# [Task]
Go through the lines below and copy each one that holds the string "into".

# [Data supplied]

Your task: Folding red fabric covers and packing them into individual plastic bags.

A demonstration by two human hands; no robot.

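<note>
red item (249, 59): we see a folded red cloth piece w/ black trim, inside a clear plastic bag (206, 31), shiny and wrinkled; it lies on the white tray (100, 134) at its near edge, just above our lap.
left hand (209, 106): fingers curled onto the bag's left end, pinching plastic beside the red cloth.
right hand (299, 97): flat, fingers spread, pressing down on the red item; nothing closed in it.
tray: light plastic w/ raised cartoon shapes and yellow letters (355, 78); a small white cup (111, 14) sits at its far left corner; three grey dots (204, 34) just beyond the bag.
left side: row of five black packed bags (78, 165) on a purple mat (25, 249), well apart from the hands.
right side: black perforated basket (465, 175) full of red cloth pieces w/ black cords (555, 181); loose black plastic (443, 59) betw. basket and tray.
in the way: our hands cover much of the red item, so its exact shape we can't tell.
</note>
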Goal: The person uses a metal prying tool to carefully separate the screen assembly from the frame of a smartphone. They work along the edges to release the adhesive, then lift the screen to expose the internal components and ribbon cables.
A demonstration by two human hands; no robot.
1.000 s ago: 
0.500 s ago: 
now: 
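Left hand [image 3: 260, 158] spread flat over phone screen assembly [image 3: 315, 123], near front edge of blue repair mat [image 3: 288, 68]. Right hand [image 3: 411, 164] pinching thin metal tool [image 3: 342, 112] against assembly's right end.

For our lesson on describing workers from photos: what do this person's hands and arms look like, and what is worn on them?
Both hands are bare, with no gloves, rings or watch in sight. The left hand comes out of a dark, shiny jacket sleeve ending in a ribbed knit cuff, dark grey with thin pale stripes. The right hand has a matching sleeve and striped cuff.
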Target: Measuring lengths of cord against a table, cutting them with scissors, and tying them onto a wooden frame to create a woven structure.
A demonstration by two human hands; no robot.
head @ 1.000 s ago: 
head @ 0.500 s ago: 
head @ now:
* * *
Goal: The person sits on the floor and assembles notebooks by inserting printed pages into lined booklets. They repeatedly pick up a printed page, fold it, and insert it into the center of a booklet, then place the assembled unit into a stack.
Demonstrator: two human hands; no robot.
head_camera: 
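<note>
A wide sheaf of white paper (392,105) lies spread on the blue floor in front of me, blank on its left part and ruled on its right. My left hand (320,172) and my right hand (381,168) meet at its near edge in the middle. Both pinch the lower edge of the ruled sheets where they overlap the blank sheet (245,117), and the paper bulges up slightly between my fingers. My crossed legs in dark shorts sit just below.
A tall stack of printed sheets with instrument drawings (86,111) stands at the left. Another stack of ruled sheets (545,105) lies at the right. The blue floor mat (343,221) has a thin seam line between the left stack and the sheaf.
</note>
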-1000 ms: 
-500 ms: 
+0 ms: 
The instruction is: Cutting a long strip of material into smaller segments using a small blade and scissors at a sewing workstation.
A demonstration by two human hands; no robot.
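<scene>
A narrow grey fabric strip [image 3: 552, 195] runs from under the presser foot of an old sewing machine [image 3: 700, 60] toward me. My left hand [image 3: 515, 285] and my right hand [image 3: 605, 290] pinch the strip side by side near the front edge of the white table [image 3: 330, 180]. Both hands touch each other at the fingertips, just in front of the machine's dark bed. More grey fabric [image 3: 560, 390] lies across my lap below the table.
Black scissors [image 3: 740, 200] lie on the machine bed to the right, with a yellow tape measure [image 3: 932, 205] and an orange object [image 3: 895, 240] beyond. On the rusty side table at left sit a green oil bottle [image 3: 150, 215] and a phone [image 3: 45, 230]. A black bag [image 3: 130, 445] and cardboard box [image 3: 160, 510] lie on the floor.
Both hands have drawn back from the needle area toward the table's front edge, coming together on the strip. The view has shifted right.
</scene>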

# [Output]
Your task: Folding red fabric covers and packing them into individual plastic bags.
Goal: The person sits on the floor and assembles notebooks by inserting printed pages into lined booklets. They repeatedly pick up a printed page, fold it, and insert it into the center of a booklet, then place the assembled unit into a stack.
The instruction is: Cutting a long strip of material into smaller segments using a small blade and scissors at a sewing workstation.

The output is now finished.